What the task asks >> The listing, minus its pictures, is to be given again exactly.

Source data >>
● ● ● ● ● ● ●
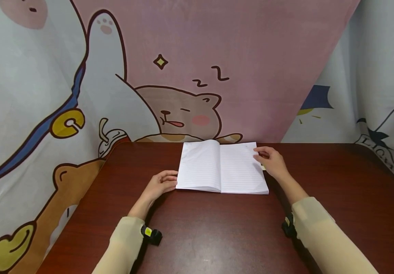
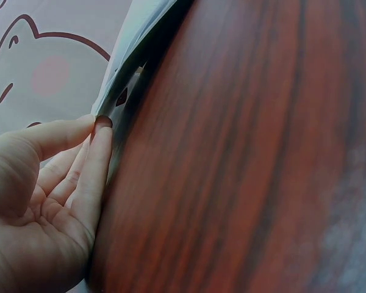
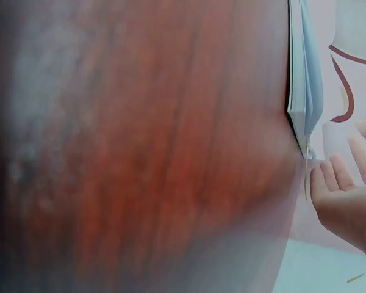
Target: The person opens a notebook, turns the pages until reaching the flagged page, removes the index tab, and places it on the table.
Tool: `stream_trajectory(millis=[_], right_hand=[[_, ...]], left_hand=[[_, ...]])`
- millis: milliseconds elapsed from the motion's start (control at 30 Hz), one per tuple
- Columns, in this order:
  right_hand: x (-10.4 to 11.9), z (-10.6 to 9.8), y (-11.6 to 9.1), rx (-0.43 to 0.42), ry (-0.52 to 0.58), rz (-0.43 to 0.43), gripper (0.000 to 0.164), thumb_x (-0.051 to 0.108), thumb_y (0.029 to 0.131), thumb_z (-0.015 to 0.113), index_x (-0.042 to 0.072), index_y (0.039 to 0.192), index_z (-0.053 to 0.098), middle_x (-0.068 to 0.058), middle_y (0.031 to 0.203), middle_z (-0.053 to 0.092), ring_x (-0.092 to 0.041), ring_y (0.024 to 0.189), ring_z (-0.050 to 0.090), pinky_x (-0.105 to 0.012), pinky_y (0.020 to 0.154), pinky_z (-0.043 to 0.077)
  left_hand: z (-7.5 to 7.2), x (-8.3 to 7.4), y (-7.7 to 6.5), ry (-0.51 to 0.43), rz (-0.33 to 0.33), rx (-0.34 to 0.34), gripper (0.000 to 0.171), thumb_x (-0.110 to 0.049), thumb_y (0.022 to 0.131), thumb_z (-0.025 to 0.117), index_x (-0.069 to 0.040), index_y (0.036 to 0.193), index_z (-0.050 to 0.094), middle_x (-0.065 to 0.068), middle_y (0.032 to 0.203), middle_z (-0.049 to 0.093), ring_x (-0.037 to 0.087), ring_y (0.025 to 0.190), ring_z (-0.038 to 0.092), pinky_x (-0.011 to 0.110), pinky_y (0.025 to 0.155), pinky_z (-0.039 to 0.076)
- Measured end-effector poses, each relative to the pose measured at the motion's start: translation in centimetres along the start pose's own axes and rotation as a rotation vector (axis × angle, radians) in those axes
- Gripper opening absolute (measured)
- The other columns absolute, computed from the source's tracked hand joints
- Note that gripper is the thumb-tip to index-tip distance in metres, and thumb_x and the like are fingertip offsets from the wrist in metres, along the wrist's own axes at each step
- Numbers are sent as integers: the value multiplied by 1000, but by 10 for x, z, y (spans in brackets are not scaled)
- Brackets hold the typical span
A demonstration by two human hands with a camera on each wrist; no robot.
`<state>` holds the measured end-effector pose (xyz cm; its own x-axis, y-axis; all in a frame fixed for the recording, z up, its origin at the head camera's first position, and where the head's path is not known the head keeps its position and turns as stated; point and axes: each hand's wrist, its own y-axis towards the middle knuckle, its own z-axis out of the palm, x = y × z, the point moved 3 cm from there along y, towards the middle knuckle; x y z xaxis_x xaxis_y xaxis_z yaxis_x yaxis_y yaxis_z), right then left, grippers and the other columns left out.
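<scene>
An open notebook (image 1: 241,167) with lined white pages lies on the table, both sides spread flat. At its left edge, my left hand (image 1: 159,185) pinches the notebook between thumb and fingers; the left wrist view shows that hand (image 2: 46,195) close up, with the thumb on top of the edge and a finger beneath. My right hand (image 1: 273,163) is at the upper right edge, fingertips overlapping the page margin. From the right wrist view, the fingers of this hand (image 3: 351,201) are loosely bent beside the corner of the notebook (image 3: 305,79), thumb apart from them.
The dark reddish-brown wooden table (image 1: 200,236) has its far edge just behind the notebook. Beyond it hangs a cloth backdrop (image 1: 258,64) with cartoon animals. A small pale tab (image 1: 263,168) sticks out at the notebook's right side. Each wrist wears a small black camera.
</scene>
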<state>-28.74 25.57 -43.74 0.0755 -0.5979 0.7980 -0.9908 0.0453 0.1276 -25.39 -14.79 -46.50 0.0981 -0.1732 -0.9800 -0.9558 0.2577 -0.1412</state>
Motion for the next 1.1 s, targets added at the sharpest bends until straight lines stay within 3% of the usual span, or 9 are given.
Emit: stream_trajectory(millis=[133,333,600,900,1100], right_hand=[[-4,-3,1,25,-3,44,44,16,98,61,-5,136,53,-31,144,48,-46,133,47,-56,111,40],[-12,-5,0,82,-13,112,56,17,99,60,-6,147,40,-32,149,42,-47,137,41,-56,113,37],[-13,-1,2,152,-56,117,57,16,100,58,-5,149,38,-33,155,32,-49,141,35,-59,114,34],[-12,0,2,135,-60,121,52,14,100,56,-5,146,43,-32,154,34,-49,141,33,-60,115,32],[-16,0,0,88,20,182,50,15,100,57,-1,147,45,-28,153,40,-43,140,38,-56,114,35]], left_hand=[[1,0,0,-5,0,2,42,0,95,63,5,136,54,18,116,66,6,90,66,22,80,58],[1,0,1,4,2,11,43,-1,95,63,4,136,53,21,120,65,5,92,66,22,81,58],[-4,1,-1,18,8,4,44,-5,96,64,5,137,53,24,123,63,6,94,66,22,83,58],[-5,0,-3,20,15,11,45,-6,97,63,4,139,51,26,125,62,6,95,66,22,84,57],[-2,1,-1,9,10,11,45,-5,96,64,5,138,52,25,124,63,6,94,66,22,83,57]])
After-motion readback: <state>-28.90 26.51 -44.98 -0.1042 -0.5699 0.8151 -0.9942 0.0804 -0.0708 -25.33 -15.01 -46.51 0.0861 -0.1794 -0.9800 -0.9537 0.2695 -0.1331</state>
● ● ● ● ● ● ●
Result for this exercise >>
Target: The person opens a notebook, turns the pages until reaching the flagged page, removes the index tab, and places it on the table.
Tool: `stream_trajectory(millis=[_], right_hand=[[_, ...]], left_hand=[[_, ...]])`
- millis: milliseconds elapsed from the motion's start (control at 30 Hz), one per tuple
- Columns, in this order:
  right_hand: x (-10.4 to 11.9), z (-10.6 to 9.8), y (-11.6 to 9.1), rx (-0.43 to 0.42), ry (-0.52 to 0.58), rz (-0.43 to 0.43), gripper (0.000 to 0.164), thumb_x (-0.051 to 0.108), thumb_y (0.029 to 0.131), thumb_z (-0.015 to 0.113), index_x (-0.042 to 0.072), index_y (0.039 to 0.192), index_z (-0.053 to 0.098), middle_x (-0.068 to 0.058), middle_y (0.031 to 0.203), middle_z (-0.053 to 0.092), ring_x (-0.092 to 0.041), ring_y (0.024 to 0.189), ring_z (-0.050 to 0.090), pinky_x (-0.105 to 0.012), pinky_y (0.020 to 0.154), pinky_z (-0.043 to 0.077)
  left_hand: z (-7.5 to 7.2), x (-8.3 to 7.4), y (-7.7 to 6.5), ry (-0.51 to 0.43), rz (-0.33 to 0.33), rx (-0.34 to 0.34), gripper (0.000 to 0.171), thumb_x (-0.110 to 0.049), thumb_y (0.022 to 0.131), thumb_z (-0.025 to 0.117), index_x (-0.069 to 0.040), index_y (0.036 to 0.193), index_z (-0.050 to 0.094), middle_x (-0.065 to 0.068), middle_y (0.032 to 0.203), middle_z (-0.049 to 0.093), ring_x (-0.037 to 0.087), ring_y (0.025 to 0.190), ring_z (-0.038 to 0.092), pinky_x (-0.011 to 0.110), pinky_y (0.025 to 0.155), pinky_z (-0.039 to 0.076)
- Measured end-effector poses, each relative to the pose measured at the motion's start: translation in centimetres along the start pose's own axes and rotation as a rotation vector (axis × angle, radians) in those axes
- Gripper opening absolute (measured)
- The other columns absolute, computed from the source's tracked hand joints
- Note that gripper is the thumb-tip to index-tip distance in metres, and thumb_x and the like are fingertip offsets from the wrist in metres, along the wrist's own axes at each step
- Numbers are sent as integers: the value multiplied by 1000, but by 10 for x, z, y (spans in brackets are not scaled)
- Brackets hold the typical span
A demonstration by two human hands with a camera on each wrist; no robot.
`<state>` holds the measured end-effector pose (xyz cm; its own x-axis, y-axis; all in a frame fixed for the recording, z up, its origin at the head camera's first position, and where the head's path is not known the head keeps its position and turns as stated; point and axes: each hand's wrist, its own y-axis towards the middle knuckle, its own z-axis out of the palm, x = y × z, the point moved 3 cm from there along y, towards the middle knuckle; x y z xaxis_x xaxis_y xaxis_z yaxis_x yaxis_y yaxis_z), right then left, grippers and the other columns left out.
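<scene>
An open notebook (image 1: 241,167) with lined white pages lies on the table, both sides spread flat. At its left edge, my left hand (image 1: 159,185) pinches the notebook between thumb and fingers; the left wrist view shows that hand (image 2: 46,195) close up, with the thumb on top of the edge and a finger beneath. My right hand (image 1: 273,163) is at the upper right edge, fingertips overlapping the page margin. From the right wrist view, the fingers of this hand (image 3: 351,201) are loosely bent beside the corner of the notebook (image 3: 305,79), thumb apart from them.
The dark reddish-brown wooden table (image 1: 200,236) has its far edge just behind the notebook. Beyond it hangs a cloth backdrop (image 1: 258,64) with cartoon animals. A small pale tab (image 1: 263,168) sticks out at the notebook's right side. Each wrist wears a small black camera.
</scene>
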<state>-28.74 25.57 -43.74 0.0755 -0.5979 0.7980 -0.9908 0.0453 0.1276 -25.39 -14.79 -46.50 0.0981 -0.1732 -0.9800 -0.9558 0.2577 -0.1412</state>
Motion for the next 1.1 s, targets added at the sharpest bends until straight lines stay within 3% of the usual span, or 9 are given.
Emit: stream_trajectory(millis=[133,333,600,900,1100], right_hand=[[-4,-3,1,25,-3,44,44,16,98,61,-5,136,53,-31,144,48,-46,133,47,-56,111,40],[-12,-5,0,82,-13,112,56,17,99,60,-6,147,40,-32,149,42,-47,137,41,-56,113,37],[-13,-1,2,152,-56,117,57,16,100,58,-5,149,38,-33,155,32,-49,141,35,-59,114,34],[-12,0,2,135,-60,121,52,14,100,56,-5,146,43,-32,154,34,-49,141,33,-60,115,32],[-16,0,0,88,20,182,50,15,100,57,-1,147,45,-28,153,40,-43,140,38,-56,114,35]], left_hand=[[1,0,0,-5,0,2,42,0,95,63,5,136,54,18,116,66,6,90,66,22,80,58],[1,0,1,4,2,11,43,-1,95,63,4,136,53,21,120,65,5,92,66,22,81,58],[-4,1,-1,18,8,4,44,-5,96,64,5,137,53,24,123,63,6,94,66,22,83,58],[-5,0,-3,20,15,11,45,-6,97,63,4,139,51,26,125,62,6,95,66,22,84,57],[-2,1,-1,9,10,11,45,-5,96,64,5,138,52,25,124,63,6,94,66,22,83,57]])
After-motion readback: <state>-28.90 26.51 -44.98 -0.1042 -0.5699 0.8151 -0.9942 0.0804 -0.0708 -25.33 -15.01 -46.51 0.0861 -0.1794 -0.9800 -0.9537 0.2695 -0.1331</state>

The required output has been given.